▶ Task to complete: Set down the entries below exactly, leaving out all images.

▶ Data in this exercise:
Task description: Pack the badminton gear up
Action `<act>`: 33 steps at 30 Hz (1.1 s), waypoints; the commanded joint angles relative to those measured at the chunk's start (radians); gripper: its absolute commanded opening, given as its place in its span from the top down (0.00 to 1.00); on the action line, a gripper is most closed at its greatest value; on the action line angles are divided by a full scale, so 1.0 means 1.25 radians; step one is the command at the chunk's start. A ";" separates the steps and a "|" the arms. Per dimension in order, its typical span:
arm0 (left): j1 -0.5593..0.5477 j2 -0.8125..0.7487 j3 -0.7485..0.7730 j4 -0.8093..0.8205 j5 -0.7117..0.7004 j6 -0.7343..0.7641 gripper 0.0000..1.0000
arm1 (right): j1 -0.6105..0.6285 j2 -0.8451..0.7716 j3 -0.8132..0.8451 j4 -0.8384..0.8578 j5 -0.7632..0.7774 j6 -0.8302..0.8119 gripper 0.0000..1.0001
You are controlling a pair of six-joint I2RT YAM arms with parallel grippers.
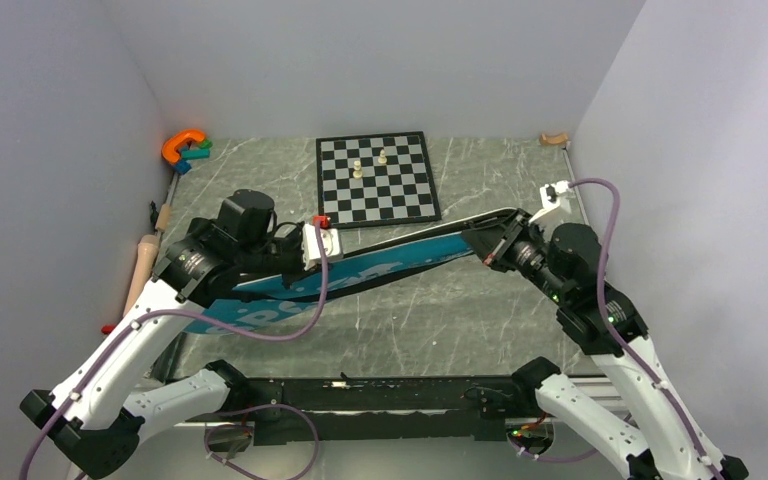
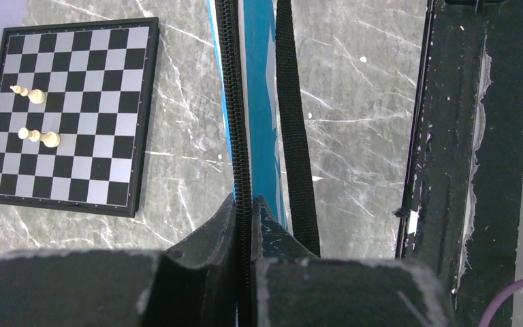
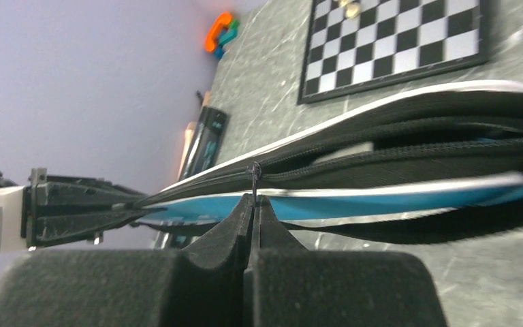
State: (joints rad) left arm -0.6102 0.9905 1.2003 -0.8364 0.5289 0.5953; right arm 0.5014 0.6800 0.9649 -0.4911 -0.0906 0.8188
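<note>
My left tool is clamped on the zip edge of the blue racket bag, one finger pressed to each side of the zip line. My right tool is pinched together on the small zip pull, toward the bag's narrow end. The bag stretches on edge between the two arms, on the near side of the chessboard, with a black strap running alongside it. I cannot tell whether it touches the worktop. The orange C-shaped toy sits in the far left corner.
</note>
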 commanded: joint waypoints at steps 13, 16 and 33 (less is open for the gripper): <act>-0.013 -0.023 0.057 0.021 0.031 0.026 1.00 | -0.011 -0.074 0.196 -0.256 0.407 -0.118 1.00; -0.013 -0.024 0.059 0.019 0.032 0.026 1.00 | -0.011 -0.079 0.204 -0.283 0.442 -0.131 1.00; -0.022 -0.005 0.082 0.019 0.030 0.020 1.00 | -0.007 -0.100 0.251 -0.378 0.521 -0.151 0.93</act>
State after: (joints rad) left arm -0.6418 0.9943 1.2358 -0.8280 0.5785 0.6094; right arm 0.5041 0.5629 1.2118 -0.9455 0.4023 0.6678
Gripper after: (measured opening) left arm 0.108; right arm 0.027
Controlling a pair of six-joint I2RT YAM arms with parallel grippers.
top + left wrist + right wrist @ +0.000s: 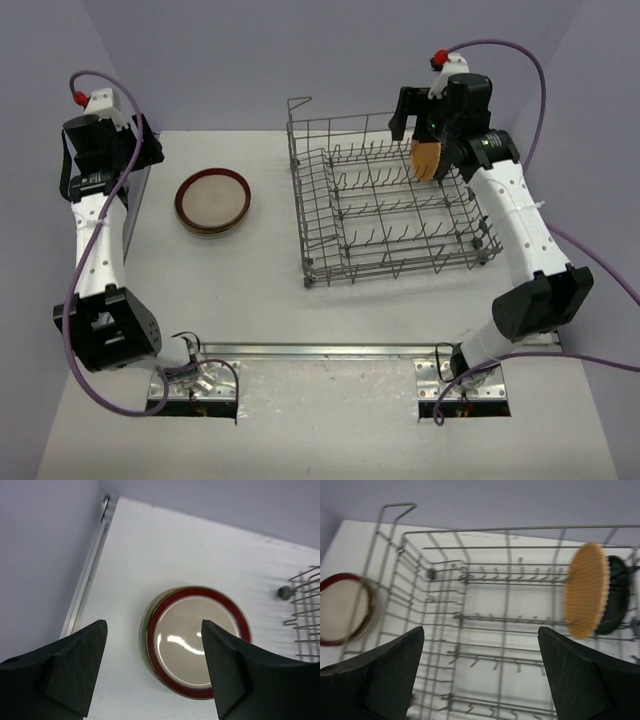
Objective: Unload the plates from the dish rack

▶ Expected answer:
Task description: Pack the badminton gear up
Action `<act>`: 33 steps at 30 Hz (1.1 s), waypoints; the commanded joint angles relative to those measured at the chunk's start (radians); gripper: its absolute commanded opening, given as its place in its span from the top down (0.00 to 1.00); on the action line, a gripper is most closed at its greatest value; on the action line angles are divided by a full scale, so 1.0 means 1.25 radians; step one is the command at the chunk's start. A ";" separates the steps and a "|" the arms. Per dimension in order, its typical span:
arm0 (left): j1 -0.5593..0.5477 j2 -0.8125..0.7487 j3 -0.7485..0.7730 j4 -0.8093..0.8205 j5 -0.7117..0.7004 j6 -0.7343..0.7641 gripper 0.0000..1.0000
arm1 (right): j1 -0.6105..0.6285 j2 -0.8451..0.7716 j3 -0.8132..0.8451 j4 -0.8384..0.8578 j5 -0.7632..0.7774 j6 -0.8302..0.8119 gripper 0.0000..1.0001
You are controlling a pair of six-joint I2RT YAM arms with parallel grippers.
State: (joints rad) left arm -0.6102 0.9905 1.2003 -0.8364 0.5289 0.5953; right arm 0.5014 0.6800 0.9649 -0.4911 -0.0906 0.8188
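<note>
My left tool is clamped on the zip edge of the blue racket bag, one finger pressed to each side of the zip line. My right tool is pinched together on the small zip pull, toward the bag's narrow end. The bag stretches on edge between the two arms, on the near side of the chessboard, with a black strap running alongside it. I cannot tell whether it touches the worktop. The orange C-shaped toy sits in the far left corner.
</note>
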 commanded: joint waypoints at steps 13, 16 and 33 (less is open for the gripper): <act>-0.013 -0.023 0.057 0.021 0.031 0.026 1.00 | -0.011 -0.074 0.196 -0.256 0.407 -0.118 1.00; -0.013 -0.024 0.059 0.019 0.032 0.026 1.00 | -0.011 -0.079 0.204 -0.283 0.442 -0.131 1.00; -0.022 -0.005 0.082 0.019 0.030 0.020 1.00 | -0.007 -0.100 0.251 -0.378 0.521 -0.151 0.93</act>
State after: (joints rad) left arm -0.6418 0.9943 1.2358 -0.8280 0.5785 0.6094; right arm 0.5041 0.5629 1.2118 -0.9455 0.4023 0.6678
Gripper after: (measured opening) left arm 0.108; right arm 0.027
Controlling a pair of six-joint I2RT YAM arms with parallel grippers.
top + left wrist + right wrist @ +0.000s: 
Objective: Unload the plates from the dish rack

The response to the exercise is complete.